WORK TO BE COMPLETED
Copy out each line in the listing below where the word "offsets" appears.

DATA EXCERPT
»»

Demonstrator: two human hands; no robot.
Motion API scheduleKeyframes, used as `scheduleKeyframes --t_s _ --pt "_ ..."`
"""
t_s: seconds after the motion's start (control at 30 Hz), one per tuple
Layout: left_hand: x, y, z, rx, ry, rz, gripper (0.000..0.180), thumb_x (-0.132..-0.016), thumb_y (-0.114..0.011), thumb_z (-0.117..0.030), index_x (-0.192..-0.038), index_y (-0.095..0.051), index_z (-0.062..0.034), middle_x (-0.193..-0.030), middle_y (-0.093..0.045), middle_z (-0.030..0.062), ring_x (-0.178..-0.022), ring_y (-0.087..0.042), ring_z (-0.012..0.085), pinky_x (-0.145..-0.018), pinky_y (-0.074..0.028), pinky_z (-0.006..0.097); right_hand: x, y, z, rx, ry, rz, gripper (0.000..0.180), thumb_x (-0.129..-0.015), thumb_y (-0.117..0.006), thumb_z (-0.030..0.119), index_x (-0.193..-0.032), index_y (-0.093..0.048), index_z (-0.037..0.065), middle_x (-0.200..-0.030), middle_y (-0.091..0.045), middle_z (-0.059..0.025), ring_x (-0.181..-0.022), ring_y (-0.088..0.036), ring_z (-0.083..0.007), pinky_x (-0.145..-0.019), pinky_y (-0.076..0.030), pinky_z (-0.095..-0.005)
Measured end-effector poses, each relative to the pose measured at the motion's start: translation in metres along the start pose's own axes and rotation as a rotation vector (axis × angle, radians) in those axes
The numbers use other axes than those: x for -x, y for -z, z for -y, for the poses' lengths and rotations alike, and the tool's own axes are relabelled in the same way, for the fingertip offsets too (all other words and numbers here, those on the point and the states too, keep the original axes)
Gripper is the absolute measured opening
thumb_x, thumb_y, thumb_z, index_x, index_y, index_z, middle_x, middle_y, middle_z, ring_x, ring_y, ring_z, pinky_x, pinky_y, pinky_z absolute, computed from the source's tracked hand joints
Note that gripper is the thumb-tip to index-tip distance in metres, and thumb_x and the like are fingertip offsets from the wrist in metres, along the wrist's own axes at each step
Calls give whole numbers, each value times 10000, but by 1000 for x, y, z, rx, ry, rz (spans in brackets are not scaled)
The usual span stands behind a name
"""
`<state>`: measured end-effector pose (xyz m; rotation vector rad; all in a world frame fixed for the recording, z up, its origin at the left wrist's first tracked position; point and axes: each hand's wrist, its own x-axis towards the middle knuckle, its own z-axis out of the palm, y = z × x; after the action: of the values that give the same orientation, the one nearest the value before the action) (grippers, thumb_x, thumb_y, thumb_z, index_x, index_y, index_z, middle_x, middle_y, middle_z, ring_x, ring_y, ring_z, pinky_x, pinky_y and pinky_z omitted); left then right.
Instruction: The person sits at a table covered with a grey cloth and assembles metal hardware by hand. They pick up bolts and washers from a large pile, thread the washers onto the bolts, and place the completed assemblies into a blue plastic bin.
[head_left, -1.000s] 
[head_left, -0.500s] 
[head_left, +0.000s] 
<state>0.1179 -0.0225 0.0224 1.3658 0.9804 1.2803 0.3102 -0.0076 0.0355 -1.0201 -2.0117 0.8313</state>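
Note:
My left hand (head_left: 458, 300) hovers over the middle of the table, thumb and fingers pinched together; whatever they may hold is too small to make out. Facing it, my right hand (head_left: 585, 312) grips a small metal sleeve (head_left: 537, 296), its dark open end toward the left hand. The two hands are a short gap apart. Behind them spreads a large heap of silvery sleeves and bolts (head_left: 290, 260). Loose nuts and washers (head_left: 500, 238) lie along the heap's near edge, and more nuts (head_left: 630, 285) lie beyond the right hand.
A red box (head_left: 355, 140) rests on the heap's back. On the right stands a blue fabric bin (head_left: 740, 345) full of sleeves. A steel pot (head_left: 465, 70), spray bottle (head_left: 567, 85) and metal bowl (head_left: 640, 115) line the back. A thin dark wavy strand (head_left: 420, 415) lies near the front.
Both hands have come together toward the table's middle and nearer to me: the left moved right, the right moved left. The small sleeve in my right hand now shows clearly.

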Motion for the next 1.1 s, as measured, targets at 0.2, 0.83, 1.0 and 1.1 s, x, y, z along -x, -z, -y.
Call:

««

TASK SOLUTION
The numbers use other axes than those: x for -x, y for -z, z for -y, for the poses' lengths and rotations alike, and the tool's own axes are relabelled in the same way, for the fingertip offsets too (all other words and numbers here, those on the point and the states too, keep the original axes)
Note that gripper is the thumb-tip to index-tip distance in metres, and thumb_x and the like are fingertip offsets from the wrist in metres, along the wrist's own axes at each step

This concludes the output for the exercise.